Esta última, sobre todo, es un personaje interesante. Alta, pelirroja, y pecosa, es una mujer joven y brillante, ganadora del Premio Pulitzer por su libro: “A problem from Hell” (Un problema infernal), en el que critica severamente la indiferencia de Estados Unidos y del mundo ante la masacre de Ruanda. Ella es una intelectual estimada en los círculos académicos y profesora de la Escuela Kennedy en Harvard. Incluso, fue despedida del equipo de campaña de Obama, por decir que Hillary Clinton era un “monstruo”. De su experiencia en Ruanda, surge su planteamiento y propuesta de que en el mundo moderno, es ético recurrir a lo que ella llama “intervenciones humanitarias”, cuando la vida de cientos de civiles es amenazada por la acción de gobiernos o grupos que masacran a sus conciudadanos por razones políticas, religiosas o tribales.

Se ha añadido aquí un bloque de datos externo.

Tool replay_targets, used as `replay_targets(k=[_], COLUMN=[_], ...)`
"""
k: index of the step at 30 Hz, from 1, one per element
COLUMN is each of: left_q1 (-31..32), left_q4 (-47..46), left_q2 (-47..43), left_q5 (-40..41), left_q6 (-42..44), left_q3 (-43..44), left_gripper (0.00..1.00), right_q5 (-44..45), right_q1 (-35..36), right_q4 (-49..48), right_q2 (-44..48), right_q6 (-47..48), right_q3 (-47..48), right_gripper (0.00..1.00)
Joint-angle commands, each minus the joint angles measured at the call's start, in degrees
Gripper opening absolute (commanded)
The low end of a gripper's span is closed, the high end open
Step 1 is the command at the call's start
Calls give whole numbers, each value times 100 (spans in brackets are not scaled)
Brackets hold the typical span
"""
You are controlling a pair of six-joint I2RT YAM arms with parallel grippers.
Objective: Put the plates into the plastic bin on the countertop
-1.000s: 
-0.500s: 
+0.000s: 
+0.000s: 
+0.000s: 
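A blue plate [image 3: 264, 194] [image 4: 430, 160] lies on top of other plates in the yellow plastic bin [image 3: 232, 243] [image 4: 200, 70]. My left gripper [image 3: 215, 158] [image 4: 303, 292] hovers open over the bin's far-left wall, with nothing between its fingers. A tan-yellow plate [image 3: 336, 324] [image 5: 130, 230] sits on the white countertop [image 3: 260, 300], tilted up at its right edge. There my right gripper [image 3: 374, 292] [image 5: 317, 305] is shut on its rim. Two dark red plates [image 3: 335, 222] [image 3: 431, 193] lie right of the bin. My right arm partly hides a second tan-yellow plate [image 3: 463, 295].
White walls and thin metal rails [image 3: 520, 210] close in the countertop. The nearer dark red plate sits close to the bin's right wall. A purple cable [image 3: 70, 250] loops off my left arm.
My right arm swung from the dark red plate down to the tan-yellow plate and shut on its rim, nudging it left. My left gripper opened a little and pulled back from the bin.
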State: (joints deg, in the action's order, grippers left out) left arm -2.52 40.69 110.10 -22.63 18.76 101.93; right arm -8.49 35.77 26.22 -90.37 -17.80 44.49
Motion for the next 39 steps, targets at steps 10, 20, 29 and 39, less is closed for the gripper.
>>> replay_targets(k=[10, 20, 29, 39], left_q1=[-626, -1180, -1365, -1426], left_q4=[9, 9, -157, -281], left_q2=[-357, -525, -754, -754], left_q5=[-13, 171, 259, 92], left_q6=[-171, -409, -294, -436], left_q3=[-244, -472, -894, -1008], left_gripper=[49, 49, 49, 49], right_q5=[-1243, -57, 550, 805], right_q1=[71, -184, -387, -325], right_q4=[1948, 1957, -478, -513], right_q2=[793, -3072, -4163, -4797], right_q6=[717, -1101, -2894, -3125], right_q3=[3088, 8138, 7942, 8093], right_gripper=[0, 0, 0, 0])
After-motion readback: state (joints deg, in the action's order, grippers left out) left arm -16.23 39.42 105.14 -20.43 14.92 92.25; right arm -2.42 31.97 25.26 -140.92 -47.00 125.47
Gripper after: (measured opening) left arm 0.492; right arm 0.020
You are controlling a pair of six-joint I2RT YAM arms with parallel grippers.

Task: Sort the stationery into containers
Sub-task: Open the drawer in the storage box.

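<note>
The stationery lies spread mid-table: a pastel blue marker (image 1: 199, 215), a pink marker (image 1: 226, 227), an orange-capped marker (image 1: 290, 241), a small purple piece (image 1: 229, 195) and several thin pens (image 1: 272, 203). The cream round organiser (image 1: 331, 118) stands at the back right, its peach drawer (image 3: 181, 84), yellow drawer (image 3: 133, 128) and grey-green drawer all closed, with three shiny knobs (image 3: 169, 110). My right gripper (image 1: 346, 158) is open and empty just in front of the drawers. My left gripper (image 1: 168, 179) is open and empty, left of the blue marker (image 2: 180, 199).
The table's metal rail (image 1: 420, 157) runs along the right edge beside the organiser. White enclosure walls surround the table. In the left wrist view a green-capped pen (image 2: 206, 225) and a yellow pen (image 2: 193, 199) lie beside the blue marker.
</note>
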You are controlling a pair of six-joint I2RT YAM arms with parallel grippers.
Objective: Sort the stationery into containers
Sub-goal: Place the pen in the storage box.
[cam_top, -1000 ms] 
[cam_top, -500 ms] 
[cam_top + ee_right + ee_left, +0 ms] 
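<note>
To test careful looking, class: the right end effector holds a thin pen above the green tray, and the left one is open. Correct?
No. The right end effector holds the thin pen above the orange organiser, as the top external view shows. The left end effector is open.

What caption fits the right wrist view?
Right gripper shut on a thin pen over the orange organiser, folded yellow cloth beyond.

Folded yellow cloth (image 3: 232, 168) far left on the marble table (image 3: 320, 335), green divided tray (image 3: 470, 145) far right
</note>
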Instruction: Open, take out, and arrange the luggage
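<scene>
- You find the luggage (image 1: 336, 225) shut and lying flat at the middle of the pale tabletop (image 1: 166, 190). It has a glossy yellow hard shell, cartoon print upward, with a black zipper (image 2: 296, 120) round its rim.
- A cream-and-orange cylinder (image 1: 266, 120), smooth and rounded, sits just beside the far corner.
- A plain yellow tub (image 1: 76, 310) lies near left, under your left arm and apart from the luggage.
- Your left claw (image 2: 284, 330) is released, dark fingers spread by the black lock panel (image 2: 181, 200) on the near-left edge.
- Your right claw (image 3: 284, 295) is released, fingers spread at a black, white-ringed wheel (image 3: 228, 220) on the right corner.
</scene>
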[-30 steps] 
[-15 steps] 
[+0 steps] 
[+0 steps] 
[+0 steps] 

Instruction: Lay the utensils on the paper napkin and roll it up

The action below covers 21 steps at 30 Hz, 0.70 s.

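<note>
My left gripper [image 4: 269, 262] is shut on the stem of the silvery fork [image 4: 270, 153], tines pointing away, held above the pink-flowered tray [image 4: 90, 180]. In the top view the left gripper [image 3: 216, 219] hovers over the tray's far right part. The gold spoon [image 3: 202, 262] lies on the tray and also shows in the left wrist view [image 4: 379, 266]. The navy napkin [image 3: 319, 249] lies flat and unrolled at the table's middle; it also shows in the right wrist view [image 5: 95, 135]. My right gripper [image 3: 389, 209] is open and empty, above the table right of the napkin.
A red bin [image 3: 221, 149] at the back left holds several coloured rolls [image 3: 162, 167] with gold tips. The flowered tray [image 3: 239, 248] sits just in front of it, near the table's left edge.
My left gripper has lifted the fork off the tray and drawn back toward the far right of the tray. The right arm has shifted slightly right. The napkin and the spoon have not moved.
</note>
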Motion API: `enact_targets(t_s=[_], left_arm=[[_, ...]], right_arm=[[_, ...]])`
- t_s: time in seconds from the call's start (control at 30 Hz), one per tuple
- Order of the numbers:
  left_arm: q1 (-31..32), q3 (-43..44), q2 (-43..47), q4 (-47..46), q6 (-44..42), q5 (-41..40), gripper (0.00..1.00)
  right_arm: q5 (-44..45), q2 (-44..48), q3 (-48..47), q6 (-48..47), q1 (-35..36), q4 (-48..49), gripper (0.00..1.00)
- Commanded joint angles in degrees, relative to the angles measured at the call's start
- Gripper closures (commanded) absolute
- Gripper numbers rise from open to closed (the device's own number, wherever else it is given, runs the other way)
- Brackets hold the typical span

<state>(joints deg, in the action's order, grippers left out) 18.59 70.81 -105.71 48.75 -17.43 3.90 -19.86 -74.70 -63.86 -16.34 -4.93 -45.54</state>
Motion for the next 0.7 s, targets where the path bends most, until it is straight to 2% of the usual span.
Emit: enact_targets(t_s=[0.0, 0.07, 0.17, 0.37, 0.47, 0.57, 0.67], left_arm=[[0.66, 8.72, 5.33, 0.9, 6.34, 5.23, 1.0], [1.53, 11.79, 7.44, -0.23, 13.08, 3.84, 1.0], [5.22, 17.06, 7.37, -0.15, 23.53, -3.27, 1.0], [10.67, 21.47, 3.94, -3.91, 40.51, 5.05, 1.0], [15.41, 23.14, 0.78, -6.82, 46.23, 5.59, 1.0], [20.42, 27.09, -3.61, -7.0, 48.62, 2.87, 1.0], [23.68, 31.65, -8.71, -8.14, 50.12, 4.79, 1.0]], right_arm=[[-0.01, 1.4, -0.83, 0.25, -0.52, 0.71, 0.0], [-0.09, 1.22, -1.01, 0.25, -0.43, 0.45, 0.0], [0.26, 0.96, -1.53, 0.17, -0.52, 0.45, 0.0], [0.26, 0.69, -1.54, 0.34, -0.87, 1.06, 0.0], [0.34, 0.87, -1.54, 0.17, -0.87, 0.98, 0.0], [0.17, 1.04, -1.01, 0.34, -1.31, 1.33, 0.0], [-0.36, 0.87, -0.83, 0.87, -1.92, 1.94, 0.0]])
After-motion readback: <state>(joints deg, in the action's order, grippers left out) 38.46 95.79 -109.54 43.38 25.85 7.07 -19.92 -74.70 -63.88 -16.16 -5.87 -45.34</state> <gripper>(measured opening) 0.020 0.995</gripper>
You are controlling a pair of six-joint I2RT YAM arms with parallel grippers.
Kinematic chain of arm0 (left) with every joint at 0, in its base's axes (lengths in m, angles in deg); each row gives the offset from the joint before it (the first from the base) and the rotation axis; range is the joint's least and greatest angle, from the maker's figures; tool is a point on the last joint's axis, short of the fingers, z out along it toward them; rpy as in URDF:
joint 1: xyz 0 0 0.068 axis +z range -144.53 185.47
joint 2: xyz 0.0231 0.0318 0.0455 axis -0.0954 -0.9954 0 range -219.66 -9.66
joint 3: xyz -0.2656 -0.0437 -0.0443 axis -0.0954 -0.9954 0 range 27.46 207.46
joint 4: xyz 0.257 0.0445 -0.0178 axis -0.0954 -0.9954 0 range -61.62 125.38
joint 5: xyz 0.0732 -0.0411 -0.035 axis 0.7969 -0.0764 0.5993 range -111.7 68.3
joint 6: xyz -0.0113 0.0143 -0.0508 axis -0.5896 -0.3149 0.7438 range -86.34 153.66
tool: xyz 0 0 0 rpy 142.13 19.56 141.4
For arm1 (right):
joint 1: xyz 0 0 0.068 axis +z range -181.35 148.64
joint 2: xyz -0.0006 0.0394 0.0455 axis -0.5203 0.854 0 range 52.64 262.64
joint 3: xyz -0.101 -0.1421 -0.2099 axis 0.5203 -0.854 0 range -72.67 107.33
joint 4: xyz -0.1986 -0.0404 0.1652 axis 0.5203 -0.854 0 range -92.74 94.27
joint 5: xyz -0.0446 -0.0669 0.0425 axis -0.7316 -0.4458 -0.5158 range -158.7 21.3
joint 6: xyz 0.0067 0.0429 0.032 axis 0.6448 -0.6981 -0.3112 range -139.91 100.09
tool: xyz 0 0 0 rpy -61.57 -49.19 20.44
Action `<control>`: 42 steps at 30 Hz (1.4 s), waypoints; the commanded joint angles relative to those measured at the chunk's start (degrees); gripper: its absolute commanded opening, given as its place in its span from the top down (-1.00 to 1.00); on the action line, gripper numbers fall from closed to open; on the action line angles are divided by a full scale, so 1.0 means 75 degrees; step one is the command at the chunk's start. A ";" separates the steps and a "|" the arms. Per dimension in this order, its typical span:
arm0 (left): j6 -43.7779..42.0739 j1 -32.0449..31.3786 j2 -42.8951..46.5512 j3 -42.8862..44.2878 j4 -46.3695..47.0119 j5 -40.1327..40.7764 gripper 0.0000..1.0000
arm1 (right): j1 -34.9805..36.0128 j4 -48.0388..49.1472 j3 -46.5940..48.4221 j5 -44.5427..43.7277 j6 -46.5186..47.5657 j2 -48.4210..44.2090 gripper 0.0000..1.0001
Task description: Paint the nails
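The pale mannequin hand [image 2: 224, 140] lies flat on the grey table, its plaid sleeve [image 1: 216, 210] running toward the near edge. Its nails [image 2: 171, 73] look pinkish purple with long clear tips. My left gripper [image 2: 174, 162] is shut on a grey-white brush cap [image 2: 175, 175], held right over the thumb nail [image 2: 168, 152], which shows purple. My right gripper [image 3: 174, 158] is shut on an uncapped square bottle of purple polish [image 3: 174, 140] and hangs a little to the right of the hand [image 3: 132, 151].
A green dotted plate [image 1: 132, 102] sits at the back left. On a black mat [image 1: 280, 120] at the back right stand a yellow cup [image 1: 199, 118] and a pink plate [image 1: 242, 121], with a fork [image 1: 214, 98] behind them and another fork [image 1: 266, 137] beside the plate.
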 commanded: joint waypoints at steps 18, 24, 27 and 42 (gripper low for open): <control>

Su razonamiento es que el mundo (y Estados Unidos como potencial mundial) tiene la responsabilidad de detener las masacres de civiles inocentes víctimas indefensas de gobiernos autoritarios que controlan ejércitos y  recursos militares, y que la doctrina de la “no intervención”, no puede justificar la inacción ante situaciones como la de Ruanda donde ocurrió un verdadero genocidio.   

Difícil es, sin duda, el conflicto entre lo que es ético y lo que es lícito, cuando lo “lícito” lo definen quienes actúan en contra de la legalidad y violando los derechos ciudadanos de sus gobernados. El problema es que la decisión de cuando se trata de una “intervención humanitaria” y cuando no, supone una objetividad que, a menudo, está fuera del alcance siempre interesado -no hay que ser ingenuo- de las grandes potencias.  Así es que no intervinieron en África pobre y olvidada, pero el clamor de la misma Power, de Hillary Clinton y de Susan Rice, de que debía actuarse en Libia para evitar una previsible masacre de civiles, fue atendido sin demora.

Por mucho que uno celebre que los rebeldes libios no hayan sido aplastados inmisericordemente; por mucho que, desde la masacre de Lockerby, Gaddafi haya pasado a engrosar la lista de líderes deleznables e imperdonables del mundo, hay razones para albergar  serias reservas y objeciones por la manera en que esta supuesta “intervención humanitaria” ha escalado en tan corto tiempo hasta convertirse en una guerra aérea cuyo propósito claro es terminar con el actual régimen libio. Y estas reservas pueden considerarse también de índole humanitaria: No se requiere experiencia de combate para deducir, a partir de los reportajes en los medios, que los rebeldes libios, por mucho coraje y decisión que tengan, son grupos desorganizados y anárquicos a quienes aún les faltaba tiempo e historia de lucha para constituirse en un alternativa de poder para el pueblo libio. Uno tiene que preguntarse si no sucederá allí lo que en Irak, si no le costará al pueblo libio centenares de muertos y años de inestabilidad peores aún que el gobierno de Gaddafi, esta ingerencia extranjera. La historia tiene sus tiempos y cuando éstos se aceleran, con la fuerza desmedida de una intervención militar a gran escala,
el resultado puede ser tan destructivo como el mal que se pretendía evitar.

Si de argumentos humanitarios se trata, la coalición de naciones que está tomando en sus manos las riendas del destino de los libios, tendría que detenerse a contemplar la necesidad de discutir con el propio Gaddafi, los términos de una transición que impida el caos y proteja la existencia y las vidas de los civiles. Puede que resulte repugnante la idea, puede que Gaddafi, siendo quien es, rechace cualquier arreglo, pero la ética propuesta por Power, a la que se aludió en la ONU, debe ser honrada y las vidas de los civiles y el destino de Libia requiere que se piense en cómo hacer menos costoso y doloroso el recambio.